Sobre esta rara declaração se acumularam mais tradições que pertencem a outros símbolos maçônicos. Os rabinos, como já havia sido declarado, dividem a glória dessas histórias apócrifas com os maçons; na verdade, há boa razão para uma suspeita de que quase todas as lendas maçônicas devem sua existência ao gênio imaginativo dos escritores do Talmude judaico. Contudo há esta diferença entre as tradições hebraicas e a maçônica de que o acadêmico Talmúdico as recitou como histórias verdadeiras, e aceitou em um ato de fé todas as suas impossibilidades e anacronismos, enquanto o estudo maçônico as recebeu como alegorias, cujo valor não está nos fatos, mas nos sentimentos transmitidos.

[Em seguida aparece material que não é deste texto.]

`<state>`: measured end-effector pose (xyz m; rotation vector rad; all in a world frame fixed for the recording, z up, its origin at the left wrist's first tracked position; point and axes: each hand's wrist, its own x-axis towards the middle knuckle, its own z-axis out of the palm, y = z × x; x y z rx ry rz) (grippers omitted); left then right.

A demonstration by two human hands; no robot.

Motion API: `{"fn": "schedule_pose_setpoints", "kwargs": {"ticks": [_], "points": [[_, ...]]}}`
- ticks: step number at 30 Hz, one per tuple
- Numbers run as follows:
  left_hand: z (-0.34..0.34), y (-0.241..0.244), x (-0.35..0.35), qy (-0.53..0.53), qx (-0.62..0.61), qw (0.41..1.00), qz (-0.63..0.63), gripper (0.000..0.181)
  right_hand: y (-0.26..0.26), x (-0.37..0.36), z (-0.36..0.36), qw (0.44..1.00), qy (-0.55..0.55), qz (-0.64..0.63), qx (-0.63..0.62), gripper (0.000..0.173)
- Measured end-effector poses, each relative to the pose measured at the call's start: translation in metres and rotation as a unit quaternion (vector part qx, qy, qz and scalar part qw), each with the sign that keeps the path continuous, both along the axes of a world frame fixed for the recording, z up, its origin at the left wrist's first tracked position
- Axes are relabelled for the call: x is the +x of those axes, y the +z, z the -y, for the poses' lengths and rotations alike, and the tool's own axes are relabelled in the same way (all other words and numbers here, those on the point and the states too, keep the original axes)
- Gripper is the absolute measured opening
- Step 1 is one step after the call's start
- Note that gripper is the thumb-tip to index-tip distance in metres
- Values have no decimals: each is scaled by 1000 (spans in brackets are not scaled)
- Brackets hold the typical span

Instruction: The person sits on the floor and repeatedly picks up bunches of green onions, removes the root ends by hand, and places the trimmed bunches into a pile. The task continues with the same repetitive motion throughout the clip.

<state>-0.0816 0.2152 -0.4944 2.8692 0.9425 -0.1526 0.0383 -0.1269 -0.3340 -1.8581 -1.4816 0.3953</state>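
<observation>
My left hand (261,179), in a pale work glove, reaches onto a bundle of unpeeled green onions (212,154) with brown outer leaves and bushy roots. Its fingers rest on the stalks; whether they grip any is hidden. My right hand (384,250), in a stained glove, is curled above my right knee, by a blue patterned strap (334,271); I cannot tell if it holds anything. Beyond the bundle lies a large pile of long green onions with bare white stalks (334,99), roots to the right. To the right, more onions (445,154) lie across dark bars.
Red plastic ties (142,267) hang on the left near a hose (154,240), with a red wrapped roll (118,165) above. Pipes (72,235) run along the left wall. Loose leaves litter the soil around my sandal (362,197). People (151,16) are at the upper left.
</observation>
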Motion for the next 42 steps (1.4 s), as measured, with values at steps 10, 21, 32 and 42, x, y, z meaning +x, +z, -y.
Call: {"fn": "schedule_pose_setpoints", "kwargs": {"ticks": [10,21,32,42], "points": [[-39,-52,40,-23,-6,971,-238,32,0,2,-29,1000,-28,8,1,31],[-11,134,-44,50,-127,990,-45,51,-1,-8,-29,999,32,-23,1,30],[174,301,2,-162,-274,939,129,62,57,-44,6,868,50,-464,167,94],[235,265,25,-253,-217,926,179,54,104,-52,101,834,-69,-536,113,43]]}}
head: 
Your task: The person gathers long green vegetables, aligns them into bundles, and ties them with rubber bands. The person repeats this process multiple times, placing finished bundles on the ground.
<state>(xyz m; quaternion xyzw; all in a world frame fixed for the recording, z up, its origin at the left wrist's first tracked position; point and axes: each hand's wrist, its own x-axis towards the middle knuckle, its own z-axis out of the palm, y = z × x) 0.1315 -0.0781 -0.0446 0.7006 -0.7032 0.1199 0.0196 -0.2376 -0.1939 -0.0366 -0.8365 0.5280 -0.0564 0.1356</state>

A partir do entendimento de seu significado, prosseguiremos com uma comparação dessas lendas.

No “Toldoth Jeshu” ou “Vida de Jesus”, obra blasfemadora escrita no século XII ou XIV supõe-se que haja o seguinte relato desta pedra maravilhosa:

“No momento em que (na época de Jesus) havia na Casa do Santuário (ou seja, o templo) uma Pedra de Fundação, que é a verdadeira pedra ungida com óleo por nome Pai Jacó, como foi descrito no capítulo XXVIII do livro de Gênesis. Sobre aquela pedra as letras do tetragramaton foram inscritas, e qualquer um dos israelenses que aprendesse o nome seria capaz de dominar o mundo. Para impedir, portanto, qualquer um de aprender essas letras, dois cães de ferro foram colocados sobre as duas colunas em frente ao Santuário. Se qualquer pessoa, tendo adquirido o conhecimento dessas letras, desejasse partir do Santuário, o latido dos cães, pelo poder mágico, inspiraria tanto medo, que a pessoa repentinamente esqueceria o que havia aprendido”. 

Esta passagem é cidadã por Buxtorf, em seu Lexicon Talmudicum mas na cópia do aldoth Jeshu que eu tive a sorte de possuir (pois está entre os mais raros livros), eu achei outra passagem que dá mais detalhes:

“Naquela época havia no templo o nome inefável de Deus, inscrito sobre a Pedra de Fundação. Pois quando o Rei Davi foi escavar a fundação do templo, ele encontrou nas profundezas das escavações uma determinada pedra, sobre a qual o nome de Deus foi inscrito. Ele a removeu e depositou no Santo dos Santos”.[6]

A mesma história pueril dos cães ladrantes é repetida, ainda, mais demoradamente. A declaração seguinte não é pertinente a esta investigação, mas por fins de curiosidade, pode-se dizer que o livro escandaloso, que é por toda parte uma difamação blasfemadora de nosso Salvador, afirma que ele obteve com perspicácia um conhecimento do tetragramaton a partir da Pedra de Fundação, e por essa influência mística foi capaz de realizar os milagres.

As lendas maçônicas da Pedra de Fundação, baseadas nesses e em outros pensamentos rabínicos, são do mais extraordinário caráter se consideradas como histórias, mas prontamente reconciliáveis com um sentido seguro se olhadas apenas à luz de alegorias. Elas apresentam uma sucessão ininterrupta de eventos, na qual a Pedra de fundação é responsável por uma parte proeminente, de Adão a Salomão, e de Salomão a Zerubabel.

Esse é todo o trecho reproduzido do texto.